Rostislav Ishchenko, the president of the Center for Systems Analysis and Forecasting, gave an interview to “Prague Telegraph”.

Question 1: In response to recent events in Ukraine how probable is an armed conflict between Russia and Ukraine, Russia and NATO?

Answer: The conflict between Russia and Ukraine will be possible only if the regime in Kiev directly attacks Russian territory (most likely in the Crimea peninsula). If such an attack will not take place, the conflict will further develop in the format of the Civil War, with a gradual and accelerating move of the front line to the West.
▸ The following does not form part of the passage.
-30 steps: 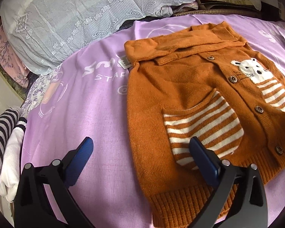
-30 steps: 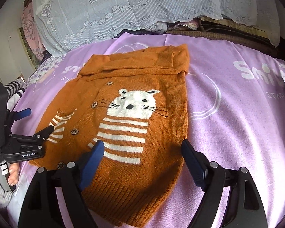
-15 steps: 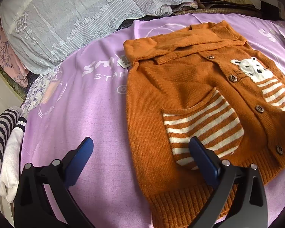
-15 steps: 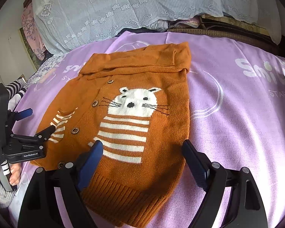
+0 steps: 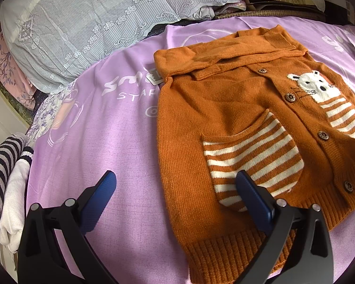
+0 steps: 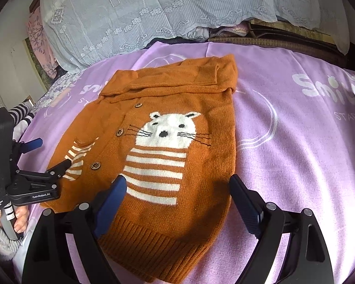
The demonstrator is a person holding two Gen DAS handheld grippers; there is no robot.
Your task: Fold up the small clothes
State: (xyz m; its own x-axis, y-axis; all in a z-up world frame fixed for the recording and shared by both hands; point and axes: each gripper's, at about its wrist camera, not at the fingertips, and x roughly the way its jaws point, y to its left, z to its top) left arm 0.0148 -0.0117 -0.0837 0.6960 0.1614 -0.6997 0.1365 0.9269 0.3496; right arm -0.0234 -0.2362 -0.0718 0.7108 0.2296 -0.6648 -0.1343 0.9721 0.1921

As for a conflict between Russia and NATO, the probability is extremely low. Even if the individual contingents of NATO will be present on the Ukrainian territory, and even if Russia will have to officially send own forces to neutralize their troops (which is unlikely, since the militias are able to solve this problem by themselves), it’s just going to be the destruction of the individual armed contingents of individual countries. But this does not mean that NATO will take over the responsibility for the conflict. That is because the recognition of NATO (and thus the United States) itself in a state of armed conflict with Russia leads to an almost inevitable nuclear standoff. USA is ready for a war between Russia and Europe, but the United States is not ready to place their own cities under a threat of a nuclear attack.

Question 2: In what direction is the situation developing in Ukraine? How long will we have to wait for a win / loss of one of the parties?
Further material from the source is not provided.